We pass the absolute path to the mounted directory to us via a environment variable -e CS_MOUNT_PATH= so that we would know the absolute path, and then we need to pass that path again the second time via --mount type=bind,src=,dst=/mount/,ro which then instructs Docker to actually mount ` to our internal /mount/` directory.

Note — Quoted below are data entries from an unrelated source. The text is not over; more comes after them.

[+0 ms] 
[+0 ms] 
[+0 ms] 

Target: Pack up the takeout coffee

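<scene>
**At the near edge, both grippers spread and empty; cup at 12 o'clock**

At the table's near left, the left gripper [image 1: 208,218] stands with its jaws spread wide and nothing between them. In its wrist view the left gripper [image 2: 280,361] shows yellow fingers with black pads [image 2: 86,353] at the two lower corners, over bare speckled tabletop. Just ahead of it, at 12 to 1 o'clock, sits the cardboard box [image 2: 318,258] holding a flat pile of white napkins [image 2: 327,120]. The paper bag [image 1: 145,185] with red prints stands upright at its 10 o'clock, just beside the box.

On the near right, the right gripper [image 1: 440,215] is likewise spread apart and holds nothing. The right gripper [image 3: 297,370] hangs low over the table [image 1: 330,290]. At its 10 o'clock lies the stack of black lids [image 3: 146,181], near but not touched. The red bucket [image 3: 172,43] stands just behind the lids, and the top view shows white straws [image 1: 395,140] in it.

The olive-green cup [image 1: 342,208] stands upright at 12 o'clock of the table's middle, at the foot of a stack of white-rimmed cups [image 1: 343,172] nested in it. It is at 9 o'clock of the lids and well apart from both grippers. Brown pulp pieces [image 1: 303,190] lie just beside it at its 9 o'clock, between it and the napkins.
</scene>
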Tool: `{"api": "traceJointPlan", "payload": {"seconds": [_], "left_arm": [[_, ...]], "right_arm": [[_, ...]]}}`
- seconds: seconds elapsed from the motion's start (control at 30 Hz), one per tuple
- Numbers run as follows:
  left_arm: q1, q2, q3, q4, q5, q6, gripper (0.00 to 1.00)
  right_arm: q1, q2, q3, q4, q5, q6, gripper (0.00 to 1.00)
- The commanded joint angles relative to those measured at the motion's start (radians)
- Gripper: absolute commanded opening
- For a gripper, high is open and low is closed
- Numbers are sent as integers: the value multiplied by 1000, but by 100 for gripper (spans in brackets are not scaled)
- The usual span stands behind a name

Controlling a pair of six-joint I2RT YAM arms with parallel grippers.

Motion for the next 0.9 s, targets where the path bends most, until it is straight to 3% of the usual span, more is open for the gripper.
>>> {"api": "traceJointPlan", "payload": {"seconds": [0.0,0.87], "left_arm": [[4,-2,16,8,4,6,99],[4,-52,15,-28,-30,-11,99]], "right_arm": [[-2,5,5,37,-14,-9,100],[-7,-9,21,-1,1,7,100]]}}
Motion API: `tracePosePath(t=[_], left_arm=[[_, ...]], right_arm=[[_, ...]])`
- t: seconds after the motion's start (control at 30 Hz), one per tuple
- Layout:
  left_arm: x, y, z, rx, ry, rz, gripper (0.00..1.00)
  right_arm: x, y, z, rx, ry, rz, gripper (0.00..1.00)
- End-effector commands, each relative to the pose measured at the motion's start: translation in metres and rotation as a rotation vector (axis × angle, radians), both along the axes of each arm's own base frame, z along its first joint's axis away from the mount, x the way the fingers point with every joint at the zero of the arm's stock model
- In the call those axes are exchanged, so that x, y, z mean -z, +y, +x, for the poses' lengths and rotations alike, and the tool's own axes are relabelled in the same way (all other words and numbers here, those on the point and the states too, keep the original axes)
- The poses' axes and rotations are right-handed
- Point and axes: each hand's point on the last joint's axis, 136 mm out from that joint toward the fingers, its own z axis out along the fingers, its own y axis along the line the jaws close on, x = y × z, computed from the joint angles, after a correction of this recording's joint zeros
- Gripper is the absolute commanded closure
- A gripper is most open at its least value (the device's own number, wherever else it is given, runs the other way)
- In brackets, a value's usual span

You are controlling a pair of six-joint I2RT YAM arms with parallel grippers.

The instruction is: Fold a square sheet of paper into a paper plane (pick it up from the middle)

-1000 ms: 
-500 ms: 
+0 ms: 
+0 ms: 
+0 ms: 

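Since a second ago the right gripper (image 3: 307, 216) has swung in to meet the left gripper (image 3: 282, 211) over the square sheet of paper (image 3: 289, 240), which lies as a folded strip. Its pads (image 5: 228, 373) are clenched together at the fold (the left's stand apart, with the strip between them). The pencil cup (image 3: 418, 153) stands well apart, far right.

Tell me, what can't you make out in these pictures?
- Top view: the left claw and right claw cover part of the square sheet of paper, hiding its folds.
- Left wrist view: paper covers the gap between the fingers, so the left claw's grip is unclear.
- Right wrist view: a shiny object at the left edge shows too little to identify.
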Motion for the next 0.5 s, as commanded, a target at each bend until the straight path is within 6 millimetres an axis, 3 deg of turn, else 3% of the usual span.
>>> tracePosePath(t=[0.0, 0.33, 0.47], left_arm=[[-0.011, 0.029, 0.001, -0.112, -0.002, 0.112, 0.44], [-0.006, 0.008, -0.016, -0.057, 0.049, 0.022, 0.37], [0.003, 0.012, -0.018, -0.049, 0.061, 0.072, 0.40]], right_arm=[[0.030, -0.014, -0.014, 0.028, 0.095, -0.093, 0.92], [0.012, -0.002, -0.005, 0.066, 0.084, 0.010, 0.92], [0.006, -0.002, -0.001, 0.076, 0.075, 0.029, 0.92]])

Building the docker instance locally
You can build and run the dockerized CodeScene MCP server by first cloning the repo and then building the Docker image:
docker build -t codescene-mcp .And then configuring the MCP in your editor, for example in VS Code:
"codescene-mcp": {
"type": "stdio",
"command": "docker",
"args": [
"run",
"-i",
"--rm",
"-e",
"CS_ACCESS_TOKEN",
"-e",
"CS_MOUNT_PATH=",
"--mount",
"type=bind,src=,dst=/mount/,ro",
"codescene-mcp"
]
}This configuration will automatically pick up the CS_ACCESS_TOKEN environment variable, but if you can't create a system-wide one then you can manually specify it like this:
"codescene-mcp": {
"type": "stdio",
"command": "docker",
"args": [
"run",
"-i",
"--rm",
"-e",
"CS_ACCESS_TOKEN",
"-e",
"CS_MOUNT_PATH=",
"--mount",
"type=bind,src=,dst=/mount/,ro",
"codescene-mcp"
],
"env": {
"CS_ACCESS_TOKEN": "token-goes-here",
}
}Or when running it from the CLI, like this:
docker run -i --rm -e CS_ACCESS_TOKEN=token-goes-here codescene-mcpNote: if you want to use CodeScene On-prem, you need to additionally pass the CS_ONPREM_URL environment variable to it.